Following the signals from left to right, the ANT and REF signals go to the inputs of a 180-degree hybrid-coupler. The two outputs of this coupler are half the sum and half the difference of the ANT and REF input signals. Igoring the phase-switches for the moment, these sum and difference outputs are passed through a pair of low-noise amplifiers of similar gains. The amplified ANT and REF signals are then recovered from the sum and difference signals by a second 180 degree hybrid-coupler. By this point the recovered signals have both been amplified by the sum of the gains of the two low-noise amplifiers, so any drift in the gain of either amplifier affects both signals equally.
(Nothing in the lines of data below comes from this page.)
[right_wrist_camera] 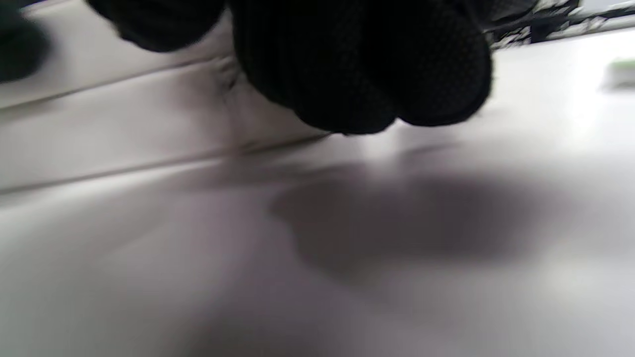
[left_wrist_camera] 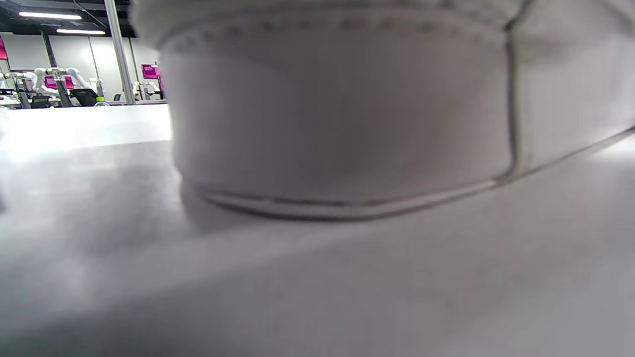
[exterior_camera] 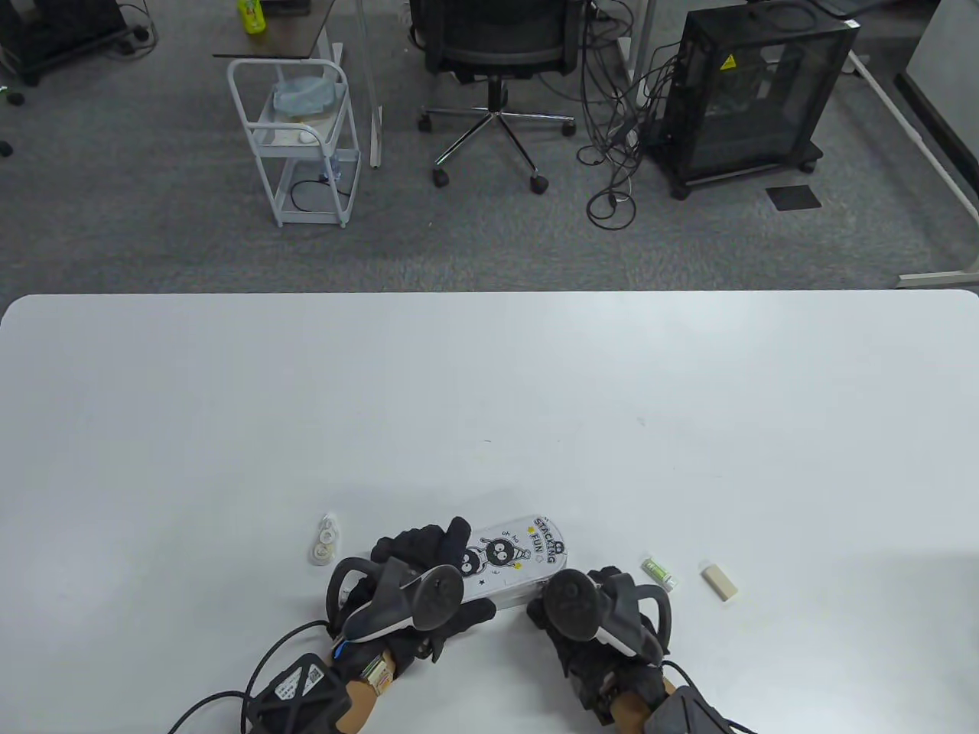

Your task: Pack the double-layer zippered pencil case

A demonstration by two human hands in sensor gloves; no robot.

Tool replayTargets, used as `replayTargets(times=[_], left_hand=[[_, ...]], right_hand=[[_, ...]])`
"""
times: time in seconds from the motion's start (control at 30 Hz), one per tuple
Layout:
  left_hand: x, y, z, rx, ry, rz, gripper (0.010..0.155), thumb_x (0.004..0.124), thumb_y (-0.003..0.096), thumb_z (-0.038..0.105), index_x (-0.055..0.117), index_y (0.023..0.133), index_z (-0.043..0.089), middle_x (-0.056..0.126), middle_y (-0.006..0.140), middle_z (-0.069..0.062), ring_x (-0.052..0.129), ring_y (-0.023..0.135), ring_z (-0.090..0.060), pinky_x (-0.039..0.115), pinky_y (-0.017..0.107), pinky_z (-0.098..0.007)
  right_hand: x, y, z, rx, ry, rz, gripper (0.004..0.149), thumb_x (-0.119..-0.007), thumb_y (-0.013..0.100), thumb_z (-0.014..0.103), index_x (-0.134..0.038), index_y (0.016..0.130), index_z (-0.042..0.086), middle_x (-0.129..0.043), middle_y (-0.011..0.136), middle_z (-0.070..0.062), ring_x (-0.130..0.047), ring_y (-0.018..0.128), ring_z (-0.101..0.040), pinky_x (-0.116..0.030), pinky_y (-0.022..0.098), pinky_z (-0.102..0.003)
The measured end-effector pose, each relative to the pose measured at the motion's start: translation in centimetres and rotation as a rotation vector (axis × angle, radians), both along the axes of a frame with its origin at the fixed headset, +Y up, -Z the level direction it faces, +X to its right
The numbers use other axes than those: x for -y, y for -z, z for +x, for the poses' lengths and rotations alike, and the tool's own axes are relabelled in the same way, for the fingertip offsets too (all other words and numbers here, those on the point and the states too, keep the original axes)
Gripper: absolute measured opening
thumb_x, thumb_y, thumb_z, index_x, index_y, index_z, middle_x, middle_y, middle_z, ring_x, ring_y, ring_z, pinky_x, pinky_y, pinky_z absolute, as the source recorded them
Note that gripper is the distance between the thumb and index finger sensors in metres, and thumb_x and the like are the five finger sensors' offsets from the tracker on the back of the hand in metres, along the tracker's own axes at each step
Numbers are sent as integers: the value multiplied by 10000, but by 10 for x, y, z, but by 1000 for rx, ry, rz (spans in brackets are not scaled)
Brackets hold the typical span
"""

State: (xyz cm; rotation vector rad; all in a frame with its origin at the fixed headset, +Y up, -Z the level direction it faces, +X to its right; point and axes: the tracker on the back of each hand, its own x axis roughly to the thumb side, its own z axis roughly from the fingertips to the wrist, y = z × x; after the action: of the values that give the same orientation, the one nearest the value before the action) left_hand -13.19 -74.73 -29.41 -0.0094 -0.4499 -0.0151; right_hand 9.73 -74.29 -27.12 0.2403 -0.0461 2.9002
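A white zippered pencil case (exterior_camera: 520,562) with black cartoon figures and the words "STACKING FUN" lies near the table's front edge. My left hand (exterior_camera: 437,552) grips its left end, fingers over the top and thumb on the near side. In the left wrist view the case's rounded end (left_wrist_camera: 337,114) fills the frame, with a zipper seam along it. My right hand (exterior_camera: 557,595) is at the case's near right side. In the right wrist view its fingertips (right_wrist_camera: 357,69) are bunched against the case's side wall (right_wrist_camera: 124,134) by a seam. What they pinch is hidden.
A white correction tape (exterior_camera: 325,540) lies left of the case. A small green and white item (exterior_camera: 661,573) and a beige eraser (exterior_camera: 719,581) lie to the right. The green item shows blurred in the right wrist view (right_wrist_camera: 620,72). The white table (exterior_camera: 489,397) stretches away behind.
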Motion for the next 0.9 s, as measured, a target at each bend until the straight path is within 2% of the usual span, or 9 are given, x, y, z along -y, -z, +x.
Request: replayTargets(times=[0.1, 0.2, 0.27, 0.33, 0.43, 0.53, 0.67, 0.83, 0.9], left_hand=[[0, -1, 2, -9, 16, -13, 1003, 505, 346, 908, 264, 1062, 249, 545, 1067, -142, 695, 932, -416, 605, 669, -593], [0, -4, 7, -26, 13, -30, 1002, 505, 358, 900, 257, 1064, 233, 535, 1066, -162, 689, 928, -428, 603, 663, -602], [0, -8, 12, -11, 9, -37, 998, 507, 367, 893, 254, 1065, 227, 528, 1066, -167, 683, 927, -434, 598, 660, -606], [1, -12, 17, -23, 15, -24, 1003, 499, 367, 889, 250, 1061, 209, 526, 1059, -176, 683, 918, -440, 604, 650, -607], [2, -16, 20, -13, 5, -17, 1010, 483, 367, 890, 247, 1058, 192, 523, 1048, -197, 679, 900, -454, 610, 641, -600], [2, -13, 20, -21, -5, -23, 998, 481, 376, 884, 260, 1057, 189, 538, 1042, -196, 694, 886, -453, 624, 635, -590], [2, -13, 20, -22, -2, -22, 988, 484, 382, 879, 269, 1057, 190, 546, 1039, -199, 700, 880, -453, 630, 634, -586], [1, -12, 19, -16, 5, -20, 987, 490, 372, 887, 279, 1056, 208, 565, 1038, -179, 723, 877, -430, 650, 634, -567], [-1, -10, 18, 24, 10, -7, 988, 491, 359, 897, 290, 1054, 224, 588, 1035, -165, 748, 872, -410, 667, 635, -556]], right_hand=[[-8, 3, 18, 72, -47, 100, 625, -733, 391, 566, -799, 818, 116, -948, 678, -26, -911, 671, -308, -570, 661, -552], [-2, 5, 19, 51, 39, 16, 816, -716, 360, 628, -662, 969, 87, -867, 865, -85, -840, 793, -368, -529, 678, -580], [5, 6, 12, 28, 35, -67, 961, -699, 312, 679, -594, 993, 8, -812, 949, -146, -807, 841, -406, -514, 683, -596], [6, 6, 7, 55, -48, -28, 1023, -687, 288, 704, -538, 1005, -10, -768, 987, -159, -778, 874, -414, -501, 690, -602], [3, 10, 8, 84, -76, 95, 965, -722, 245, 659, -651, 959, 14, -870, 897, -121, -860, 796, -371, -542, 676, -581], [1, 9, 9, 81, 1, 133, 791, -795, 294, 534, -761, 867, -10, -981, 749, -99, -955, 655, -316, -609, 646, -537], [-2, 6, 5, 58, -68, 218, 578, -835, 357, 414, -857, 768, 8, -1052, 607, -57, -1015, 534, -268, -661, 617, -505], [-4, 6, 12, -40, -108, 187, 516, -767, 402, 386, -849, 781, 46, -1032, 616, -36, -999, 553, -262, -649, 627, -513], [-6, 6, 23, -49, -2, 138, 499, -753, 406, 374, -852, 787, 67, -1027, 626, -37, -994, 562, -268, -639, 633, -521]])
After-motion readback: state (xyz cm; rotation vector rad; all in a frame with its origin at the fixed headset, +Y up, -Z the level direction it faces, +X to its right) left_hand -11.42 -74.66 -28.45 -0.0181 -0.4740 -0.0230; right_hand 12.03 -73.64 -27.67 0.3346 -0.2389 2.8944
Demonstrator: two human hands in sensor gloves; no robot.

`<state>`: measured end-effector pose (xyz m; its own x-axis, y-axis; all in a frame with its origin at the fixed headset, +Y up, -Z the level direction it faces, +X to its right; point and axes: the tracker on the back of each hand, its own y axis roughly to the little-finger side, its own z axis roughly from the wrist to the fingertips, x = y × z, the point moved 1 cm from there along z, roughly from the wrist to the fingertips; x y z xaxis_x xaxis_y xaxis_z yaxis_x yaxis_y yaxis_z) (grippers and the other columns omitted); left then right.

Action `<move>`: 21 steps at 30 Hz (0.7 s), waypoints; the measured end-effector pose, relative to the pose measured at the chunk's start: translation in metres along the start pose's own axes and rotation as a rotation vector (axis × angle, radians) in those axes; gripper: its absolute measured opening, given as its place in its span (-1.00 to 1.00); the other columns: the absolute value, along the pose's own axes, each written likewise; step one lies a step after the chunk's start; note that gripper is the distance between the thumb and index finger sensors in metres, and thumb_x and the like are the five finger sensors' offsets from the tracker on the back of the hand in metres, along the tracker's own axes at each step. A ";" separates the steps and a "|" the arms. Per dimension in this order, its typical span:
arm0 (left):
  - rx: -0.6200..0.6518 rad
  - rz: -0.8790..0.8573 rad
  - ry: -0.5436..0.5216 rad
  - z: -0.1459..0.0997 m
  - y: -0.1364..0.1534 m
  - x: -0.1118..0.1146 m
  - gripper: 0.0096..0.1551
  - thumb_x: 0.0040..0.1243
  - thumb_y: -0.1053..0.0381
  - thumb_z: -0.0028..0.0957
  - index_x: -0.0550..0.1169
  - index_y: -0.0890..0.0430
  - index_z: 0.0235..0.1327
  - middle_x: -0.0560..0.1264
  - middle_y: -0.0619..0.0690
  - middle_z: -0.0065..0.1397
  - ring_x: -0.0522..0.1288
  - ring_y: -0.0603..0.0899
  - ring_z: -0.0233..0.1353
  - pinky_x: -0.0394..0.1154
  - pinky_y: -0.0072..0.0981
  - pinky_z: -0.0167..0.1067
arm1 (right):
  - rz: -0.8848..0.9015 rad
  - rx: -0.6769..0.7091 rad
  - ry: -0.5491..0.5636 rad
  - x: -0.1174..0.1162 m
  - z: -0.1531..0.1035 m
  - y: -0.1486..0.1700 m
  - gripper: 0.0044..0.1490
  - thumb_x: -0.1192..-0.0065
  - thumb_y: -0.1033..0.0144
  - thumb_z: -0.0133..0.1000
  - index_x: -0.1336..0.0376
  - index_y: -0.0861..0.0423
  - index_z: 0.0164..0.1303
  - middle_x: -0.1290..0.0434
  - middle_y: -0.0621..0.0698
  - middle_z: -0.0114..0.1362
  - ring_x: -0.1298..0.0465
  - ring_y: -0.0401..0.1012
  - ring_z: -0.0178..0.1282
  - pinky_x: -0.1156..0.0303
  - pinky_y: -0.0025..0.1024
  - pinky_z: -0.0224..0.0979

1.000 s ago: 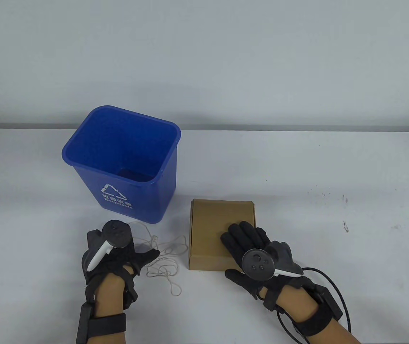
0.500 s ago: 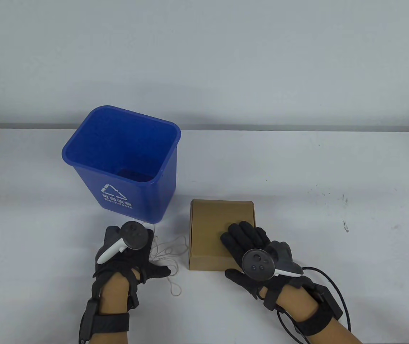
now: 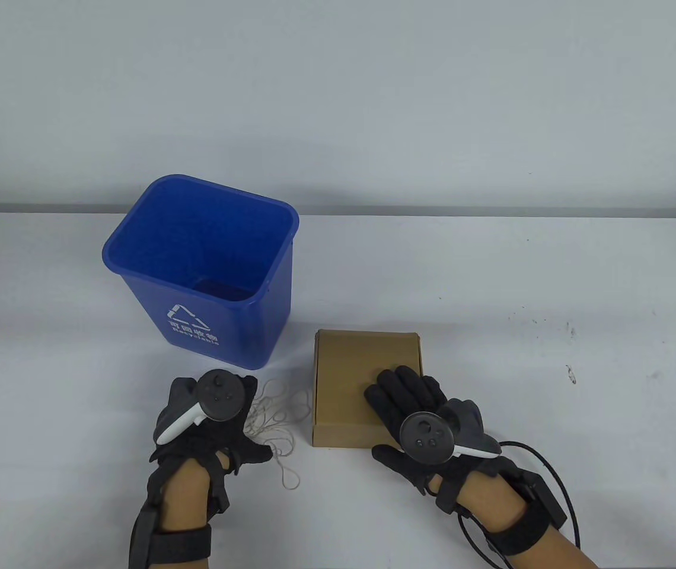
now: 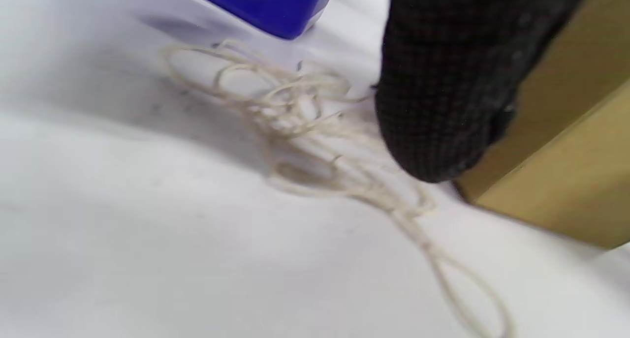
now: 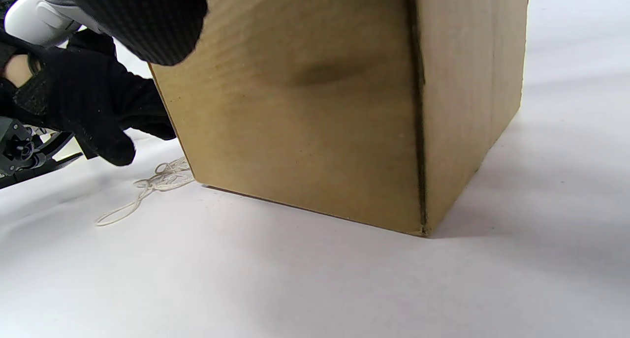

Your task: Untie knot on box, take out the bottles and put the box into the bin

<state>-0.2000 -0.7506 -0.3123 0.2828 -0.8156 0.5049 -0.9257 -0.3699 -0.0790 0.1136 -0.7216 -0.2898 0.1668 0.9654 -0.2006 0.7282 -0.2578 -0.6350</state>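
Now my right hand (image 3: 400, 394) lies flat on the lid of the cardboard box (image 3: 350, 367), fingers straight and spread, palm down; nothing is grasped, the grip is slack. Box is shut, sitting square on the white table (image 3: 492, 284), near the front edge and right of centre. From the right wrist view the box's (image 5: 315, 111) side walls meet the table with no gap, and one gloved fingertip (image 5: 147, 18) hangs over its upper corner.

My left hand (image 3: 207, 421) rests on the table just left of the box, palm down, thumb stuck out to the right. Its fingers lie under the tracker (image 3: 210, 400), so I cannot tell whether that grip is clenched on anything or loose. String (image 3: 276, 415) lies in a loose tangle on the table between the left hand and the box, off the box altogether; one long loop trails toward the front edge. Left wrist view: the string (image 4: 305, 131) is a blurred heap of pale coils, a gloved fingertip (image 4: 443, 92) above its right side, box corner close behind that.

Blue bin (image 3: 201, 267) stands upright behind the left hand, mouth open, white recycling mark on its near wall. It stands near the box's back left corner, not touching it.
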 end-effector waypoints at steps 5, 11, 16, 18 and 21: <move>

The outputs of the second hybrid-coupler are not purely ANT and REF. The ANT output is contaminated by the REF signal scaled by the difference between the gains of the two amplifiers. Similarly the REF output is contaminated to the same degree by the ANT signal. To make this contamination insignificant, the difference between the amplifier gains must be kept much less than the sum of the gains.
The ANT and REF outputs of the second hybrid each go to different square-law detectors. The outputs of these detectors are proportional to the power of the amplified ANT and REF signals. In the universal backend, each of the these outputs goes to an integrator, followed by a sample-and-hold circuit, and finally an analog to digital converter. Since the two outputs traverse different analog paths between the final hybrid and the analog to digital converter, they are affected by slightly different gains and DC-offsets. This makes the raw difference between the digitized ANT and REF samples a poor estimate of the difference between the signals received by the ANT and REF horns.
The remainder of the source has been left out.